A leading Sunni Muslim cleric in Iraq has dismissed attempts by the government to have him arrested.
Harith al-Dhari is one of Iraq's most prominent Sunni figures
Harith al-Dhari, who heads the Association of Muslim Scholars, said the government was acting illegally.
He is a fierce critic of the government, and has accused it of provoking a crisis with him to cover up their own failures on security.
The Iraqi interior minister, Jawad Bolani, said Mr Dhari was accused of encouraging sectarian violence.
But another government spokesman said later that the Sunni cleric would not be arrested immediately, but was facing investigation.
Mr Dhari, who is in Jordan, has said he will return to Iraq at an appropriate time.
These developments come two days after Iraqi Prime Minister Nouri Maliki publicly criticised him.
BBC Baghdad correspondent David Loyn says Mr Dhari is an Iraqi nationalist who is opposed to any co-operation with America and is also against government proposals to give an amnesty to anyone who gives up the insurgency.

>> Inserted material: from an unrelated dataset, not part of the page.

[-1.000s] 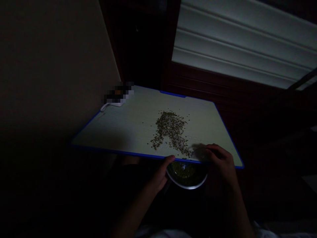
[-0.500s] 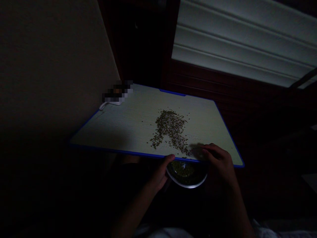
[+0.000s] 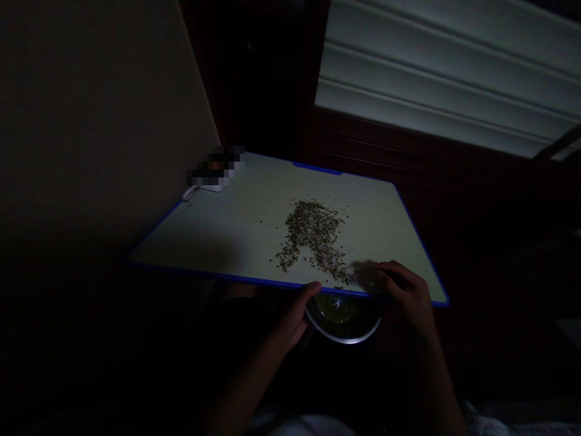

The investigation against such a senior Sunni figure by a Shia-dominated government underlines increasing concern that Iraq's conflict may be moving towards a clear Sunni-Shia sectarian divide, our correspondent says.
The investigation was denounced in Sunni mosques across Baghdad at Friday prayers.
At one, broadcast on Baghdad TV, an imam said the government's move depended on false rumours while they were leaving real criminals free.